Give again exactly the lines that stretch from the one with "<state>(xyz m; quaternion" to the end of the data below, including both of those lines and nothing else.

## Material provided
++++++++++

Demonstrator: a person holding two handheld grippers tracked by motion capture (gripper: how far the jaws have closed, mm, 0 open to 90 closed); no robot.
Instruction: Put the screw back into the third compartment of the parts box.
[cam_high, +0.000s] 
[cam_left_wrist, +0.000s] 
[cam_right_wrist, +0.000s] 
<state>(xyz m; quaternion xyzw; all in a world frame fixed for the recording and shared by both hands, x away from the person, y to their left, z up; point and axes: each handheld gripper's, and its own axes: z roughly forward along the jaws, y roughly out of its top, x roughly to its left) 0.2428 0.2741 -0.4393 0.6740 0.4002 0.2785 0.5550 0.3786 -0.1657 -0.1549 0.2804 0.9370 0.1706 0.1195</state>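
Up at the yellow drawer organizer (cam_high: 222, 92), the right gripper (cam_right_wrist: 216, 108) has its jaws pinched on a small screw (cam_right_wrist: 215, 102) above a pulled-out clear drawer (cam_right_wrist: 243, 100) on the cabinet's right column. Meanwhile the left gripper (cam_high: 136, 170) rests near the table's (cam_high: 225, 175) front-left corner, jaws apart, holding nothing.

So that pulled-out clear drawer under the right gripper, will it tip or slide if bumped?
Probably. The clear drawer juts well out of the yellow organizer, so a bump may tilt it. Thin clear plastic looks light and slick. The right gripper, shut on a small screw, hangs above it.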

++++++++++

## Output of the exercise
<state>(xyz m; quaternion xyzw; all in a world frame fixed for the recording and shared by both hands, x away from the person, y to their left, z up; point and axes: each handheld gripper's, and its own axes: z roughly forward along the jaws, y roughly out of its top, x roughly to its left) 0.2428 0.2741 -0.4393 0.6740 0.4002 0.2785 0.5550 0.3786 -0.1657 -0.1549 0.2804 0.9370 0.1706 0.1195</state>
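Up at the yellow drawer organizer (cam_high: 222, 92), the right gripper (cam_right_wrist: 216, 108) has its jaws pinched on a small screw (cam_right_wrist: 215, 102) above a pulled-out clear drawer (cam_right_wrist: 243, 100) on the cabinet's right column. Meanwhile the left gripper (cam_high: 136, 170) rests near the table's (cam_high: 225, 175) front-left corner, jaws apart, holding nothing.

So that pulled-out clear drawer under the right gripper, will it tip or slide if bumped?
Probably. The clear drawer juts well out of the yellow organizer, so a bump may tilt it. Thin clear plastic looks light and slick. The right gripper, shut on a small screw, hangs above it.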

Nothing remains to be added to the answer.